渋谷で新しいデリバリーサービスChompyを開始した大見周平社長が、ココジカのインタビューに応じてくれました。

Chompy

「隣の韓国では日本の何倍もフードデリバリー文化が進んでいますし、スーパーマーケットが普及していないインドなどでは生鮮品も宅配アプリで手に入るようになっています。将来の自動運転の時代も見据えると、これから日本らしい都市型のデリバリーサービスが育ってくると確信しています」。

大見周平社長がChompyを構想したきっかけは、自身のDeNA子会社社長時代の食生活。渋谷で働いていてもランチタイムはレストランが激混みで入れない、妻も仕事を持ち、帰って夕食を作ると食べ始めるのが21時過ぎになってしまう、平日の仕事終わりに外で食べるのも疲れるし、そもそも外食は味が濃い...等々、たくさんの食生活の不満があったそうです。

「部屋着でくつろぎながら家族と食事したいのに、駅近くにあるのはジャンクフードやチェーン店ばかりで『本当においしい店の料理が食卓に届かない!』というジレンマを解消したくてChompyを始めました。職場から『このお総菜を何グラム』と注文しておき、1時間後に帰って受け取るといったような、毎日使えて食生活に豊かさを実感できるサービスを目指しています」と大見社長。

Chompyのアプリ画面。
Chompyのアプリ画面。

そのためにこだわっているのは、配送料金を割り勘して低く抑えられる「グループ注文」のような機能と、立地的には不利だけれど良質な小規模店の強い味方になること。将来的には、日本の優れた料理人の海外進出を支援するような、中食市場のインフラとしての機能を整えたいと目標を語ります。2020年2月のスタート時点で提携店は渋谷区を中心に150店舗を越え、夏以降には配達エリアの拡充も計画しているそうです。


外食産業のマーケティング調査会社によると、フードデリバリーの主要7社の利用者は「一人で食べる」が約40%だそう。それに対してお店に直接デリバリーを頼んでいる利用者は「子どもや同僚と一緒に食べる」と答えた人が最も多いという違いが出たそうです。

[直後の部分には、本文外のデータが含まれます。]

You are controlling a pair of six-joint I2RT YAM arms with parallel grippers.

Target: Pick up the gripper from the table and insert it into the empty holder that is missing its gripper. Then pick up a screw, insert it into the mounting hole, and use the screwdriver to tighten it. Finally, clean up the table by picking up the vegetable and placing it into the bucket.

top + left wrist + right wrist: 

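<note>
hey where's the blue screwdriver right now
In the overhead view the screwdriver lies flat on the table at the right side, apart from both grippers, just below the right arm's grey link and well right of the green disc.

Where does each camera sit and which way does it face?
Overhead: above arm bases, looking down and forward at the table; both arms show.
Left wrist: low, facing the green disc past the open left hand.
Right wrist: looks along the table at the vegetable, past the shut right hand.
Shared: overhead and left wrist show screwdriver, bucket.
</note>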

やっぱり、実感として、私たちはおいしいものを誰かと一緒に食べたいものなのだと思います。価格やスピードより、おいしさや好みの味を求めて、デリバリー料理を選ぶ楽しみ。そんな豊かさが広がる予感に満ちていて、ますますこれからが楽しみになった取材でした。

※この記事は2020年6月4日時点での情報です。

※掲載の情報は発行月時点の情報であり、現在とは異なる可能性があります。